It wasn’t that Chuuya hated Dazai.
Hate was far too crude a word, too stiff around the edges. It implied permanence, an immovable disdain. What Chuuya felt for Dazai Osamu was far more complicated—volatile, infuriating, deeply distracting—but certainly not hate. If anything, it was closer to the feeling you got watching a storm roll in over the sea: knowing it’ll ruin your day, but unable to look away from the beauty of it.
Their classrooms were annoyingly close. Room 3-204 for Chuuya, where he taught classical Japanese poetry with as much reverence as a shrine priest, and right next door, 3-205, where Dazai held his lectures on classic literature like he was performing a tragedy—except he always cast himself as the doomed romantic lead. They had similar schedules, meaning Chuuya couldn’t go a damn day without bumping into Dazai in the hallway, or the faculty lounge, or the courtyard where Dazai would pretend to be lost in thought under the cherry trees, as if he were some Meiji-era poet waiting to be discovered.
They'd known each other since they were teenagers. Back then, Dazai had the same insufferable smirk and Chuuya had the same short fuse. It was as if the universe had created them side-by-side just for the sake of friction. And they were always pulling at that friction, poking at it, seeing how far they could go before something sparked.

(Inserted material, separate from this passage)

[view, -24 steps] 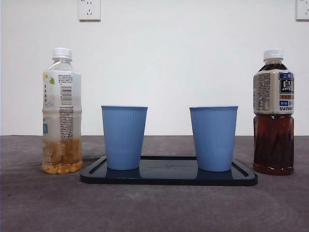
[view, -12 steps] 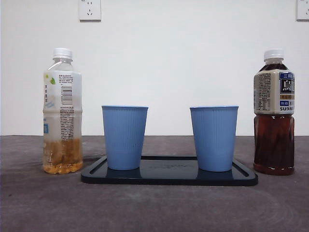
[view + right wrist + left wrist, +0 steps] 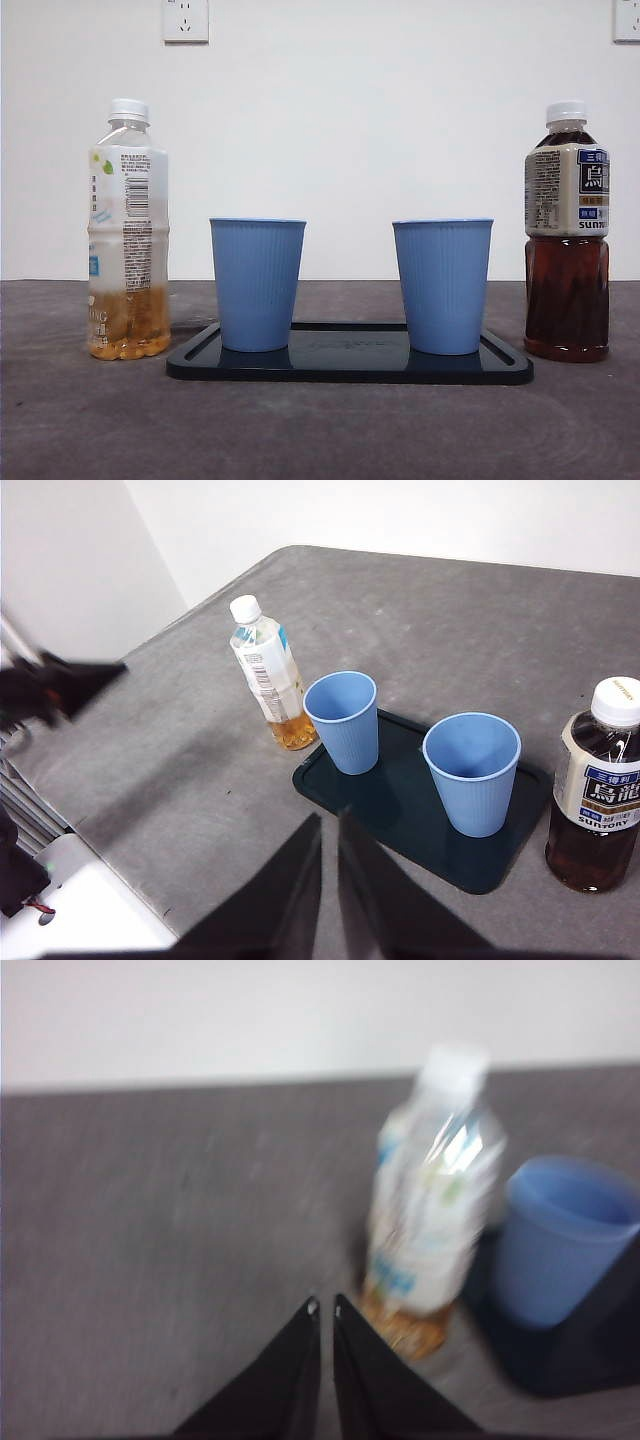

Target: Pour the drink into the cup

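Observation:
Two drink bottles stand on the grey table. A clear bottle [image 3: 128, 230] with a little amber drink at its bottom stands left of the tray, and a dark tea bottle [image 3: 567, 235] stands right of it. Both have white caps on. Two empty blue cups [image 3: 257, 285] [image 3: 442, 287] stand upright on the black tray [image 3: 350, 368]. My left gripper [image 3: 324, 1305] is shut with nothing in it, a short way from the clear bottle [image 3: 430, 1210] and the nearer cup [image 3: 560, 1235]; that view is blurred. My right gripper [image 3: 328, 820] hangs shut high above the tray [image 3: 400, 810].
In the right wrist view the left arm's dark gripper [image 3: 60, 685] shows near the table's left edge, apart from the clear bottle [image 3: 268, 675]. A white wall with sockets [image 3: 185, 20] stands behind the table. Bare grey tabletop [image 3: 320, 430] lies in front of the tray.

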`<action>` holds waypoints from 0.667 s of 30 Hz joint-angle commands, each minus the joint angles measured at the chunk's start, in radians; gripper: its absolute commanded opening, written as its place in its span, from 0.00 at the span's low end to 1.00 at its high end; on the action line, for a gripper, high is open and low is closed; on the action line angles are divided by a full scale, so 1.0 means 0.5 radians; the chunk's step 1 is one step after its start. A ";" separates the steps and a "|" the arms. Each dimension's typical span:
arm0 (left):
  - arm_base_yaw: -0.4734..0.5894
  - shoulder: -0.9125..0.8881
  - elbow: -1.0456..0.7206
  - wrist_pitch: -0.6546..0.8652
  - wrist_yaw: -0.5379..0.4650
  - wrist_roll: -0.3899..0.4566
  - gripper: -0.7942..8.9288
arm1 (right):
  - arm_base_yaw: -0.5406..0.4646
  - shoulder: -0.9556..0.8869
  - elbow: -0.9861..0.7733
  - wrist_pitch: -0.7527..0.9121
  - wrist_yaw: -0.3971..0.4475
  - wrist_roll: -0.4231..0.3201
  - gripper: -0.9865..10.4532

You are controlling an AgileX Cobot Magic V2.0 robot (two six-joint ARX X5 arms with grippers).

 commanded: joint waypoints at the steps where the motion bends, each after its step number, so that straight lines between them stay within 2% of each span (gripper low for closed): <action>1: 0.041 -0.092 -0.265 0.264 0.002 0.011 0.10 | 0.009 0.005 0.034 0.024 -0.005 -0.021 0.11; 7: 0.054 -0.317 -0.581 0.541 -0.190 -0.136 0.10 | 0.009 0.005 0.034 0.024 -0.005 -0.021 0.11; 15: 0.053 -0.396 -0.610 0.449 -0.351 -0.137 0.10 | 0.009 0.004 0.034 0.024 -0.005 -0.021 0.11; 20: 0.053 -0.396 -0.610 0.412 -0.356 -0.158 0.10 | 0.009 0.004 0.035 0.024 -0.005 -0.021 0.11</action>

Dazai would say things like "Ah, Nakahara-sensei, how poetic your scowl looks in this lighting," as if he weren’t the reason Chuuya was scowling in the first place. And Chuuya—being the mature adult he absolutely was—would tell Dazai to choke on his own syllabus, if not something less appropriate.

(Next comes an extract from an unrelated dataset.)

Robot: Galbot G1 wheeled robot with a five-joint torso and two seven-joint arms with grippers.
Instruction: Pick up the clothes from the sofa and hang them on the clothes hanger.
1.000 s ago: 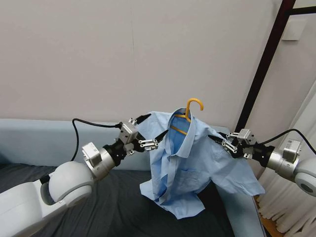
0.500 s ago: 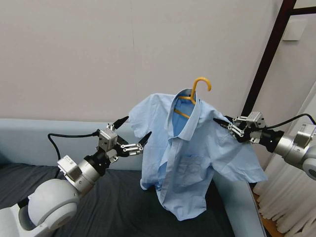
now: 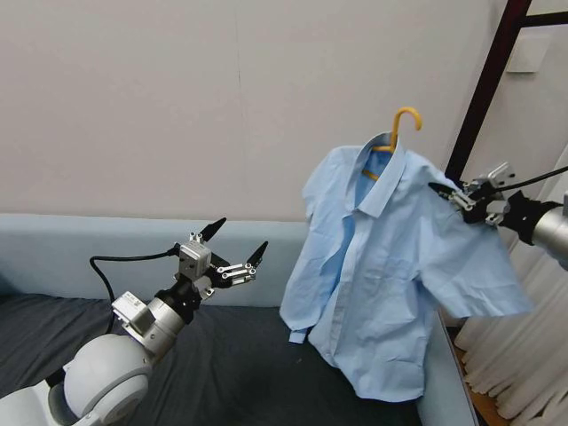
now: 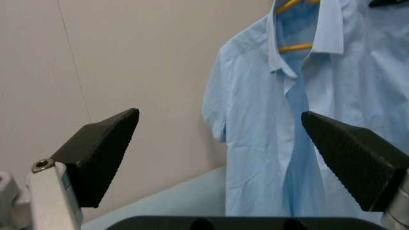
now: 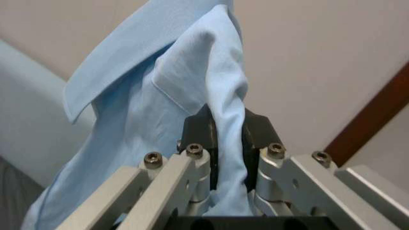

It wasn't just verbal sparring either. Sometimes Dazai would lean in too close when they were arguing about syllabic structure versus prose rhythm, and Chuuya wouldn’t pull away. Sometimes Chuuya would wear a shirt that clung too perfectly to his frame, and Dazai would spend the entire faculty meeting commenting on how tragically distracting it was. And sometimes, when the teasing tipped into something heavier—into stolen glances and doors that clicked shut behind them—they gave in.
More than once.
But that was just something that happened. Like rainstorms or late trains. Temporary lapses in judgment. Not something that needed defining.

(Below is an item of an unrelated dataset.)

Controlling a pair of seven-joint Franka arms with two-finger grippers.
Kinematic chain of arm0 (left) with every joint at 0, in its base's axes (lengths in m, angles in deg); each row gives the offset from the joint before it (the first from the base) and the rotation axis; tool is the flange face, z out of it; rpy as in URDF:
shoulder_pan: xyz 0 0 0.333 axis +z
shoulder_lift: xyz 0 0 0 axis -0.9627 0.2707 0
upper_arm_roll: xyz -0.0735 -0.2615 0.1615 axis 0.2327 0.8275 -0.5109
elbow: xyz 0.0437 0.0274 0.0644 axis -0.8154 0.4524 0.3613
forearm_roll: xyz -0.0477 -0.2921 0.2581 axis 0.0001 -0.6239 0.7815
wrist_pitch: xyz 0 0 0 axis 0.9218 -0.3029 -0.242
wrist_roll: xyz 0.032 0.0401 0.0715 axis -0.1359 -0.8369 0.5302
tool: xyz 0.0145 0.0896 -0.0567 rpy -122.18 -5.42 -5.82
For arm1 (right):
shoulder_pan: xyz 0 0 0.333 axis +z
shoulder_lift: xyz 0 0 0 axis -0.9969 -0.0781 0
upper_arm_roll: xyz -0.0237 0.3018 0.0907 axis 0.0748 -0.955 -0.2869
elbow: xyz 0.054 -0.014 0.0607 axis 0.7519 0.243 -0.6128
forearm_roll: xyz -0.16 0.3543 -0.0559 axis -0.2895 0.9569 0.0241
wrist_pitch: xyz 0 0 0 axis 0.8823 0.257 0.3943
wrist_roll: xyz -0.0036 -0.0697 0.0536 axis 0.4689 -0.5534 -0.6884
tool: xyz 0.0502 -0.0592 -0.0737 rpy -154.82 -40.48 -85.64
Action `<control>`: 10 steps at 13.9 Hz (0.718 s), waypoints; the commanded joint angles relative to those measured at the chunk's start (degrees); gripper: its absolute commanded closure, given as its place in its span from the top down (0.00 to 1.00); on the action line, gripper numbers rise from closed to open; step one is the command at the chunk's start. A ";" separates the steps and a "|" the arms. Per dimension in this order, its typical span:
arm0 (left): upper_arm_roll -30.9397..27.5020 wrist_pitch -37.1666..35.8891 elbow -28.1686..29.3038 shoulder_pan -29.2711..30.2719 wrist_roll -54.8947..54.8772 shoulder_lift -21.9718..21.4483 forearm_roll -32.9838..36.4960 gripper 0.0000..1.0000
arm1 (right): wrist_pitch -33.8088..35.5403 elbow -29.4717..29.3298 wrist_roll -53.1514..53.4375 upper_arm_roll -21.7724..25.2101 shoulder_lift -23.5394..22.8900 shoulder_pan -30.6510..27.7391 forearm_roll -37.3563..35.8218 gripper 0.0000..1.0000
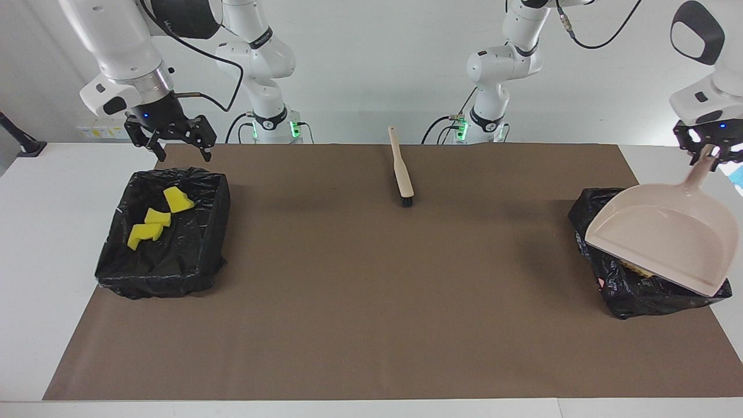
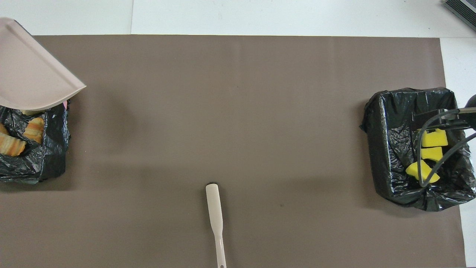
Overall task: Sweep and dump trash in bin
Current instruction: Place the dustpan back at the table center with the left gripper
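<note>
Three yellow foam chunks [image 1: 157, 217] [image 2: 431, 152] lie in a black-lined bin [image 1: 200, 244] [image 2: 386, 149] at the right arm's end of the table. My right gripper [image 1: 183, 151] hangs open and empty over that bin's rim nearest the robots. My left gripper [image 1: 709, 152] is shut on the handle of a pale pink dustpan [image 1: 662, 232] [image 2: 26, 70], held tilted over a second black-lined bin [image 1: 638, 296] [image 2: 48, 160] at the left arm's end. Golden-brown bread pieces [image 2: 11, 145] lie in that bin. The dustpan hides part of it.
A beige hand brush [image 1: 401, 174] [image 2: 215, 216] with black bristles lies on the brown mat [image 1: 371, 302] in the middle, near the robots. The white table [image 1: 52, 232] shows past the mat's edges.
</note>
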 commanded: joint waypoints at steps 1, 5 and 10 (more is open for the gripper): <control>-0.94 -0.56 7.95 -5.57 17.63 -4.95 -8.91 0.00 | -0.22 1.09 0.99 -0.15 0.83 -0.13 0.13 1.00; -0.94 10.12 18.59 -17.26 50.41 -6.20 -21.66 0.00 | -0.13 1.09 0.99 -0.07 0.83 -0.74 0.13 1.00; -0.94 29.03 26.87 -32.20 69.00 0.01 -24.76 0.00 | 0.04 1.09 0.99 -0.15 0.83 -0.13 0.13 1.00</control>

Still, Chuuya couldn’t stop watching the way Dazai laughed too loud in faculty meetings just to make him glare. Or how he’d quote obscure lines from love poems during lunch, aimed like darts. Or how he’d sigh and say, "You’re always so easy to rile up, Chuuya," like it wasn’t entirely deliberate.
So no, Chuuya didn’t hate Dazai. What he felt was a slow burn. An ache in the chest that mimicked irritation, but tasted like attraction. He told himself it was just a game they played. Two professionals with too much history and too little self-control.
Still, every time Dazai walked past his classroom door, lingering just long enough to flash that infuriating grin, Chuuya wondered—how long could a game like this go on before someone stopped playing?
He hadn’t figured that part out yet. But whatever this thing between them was, it wasn’t over. Not by a long shot.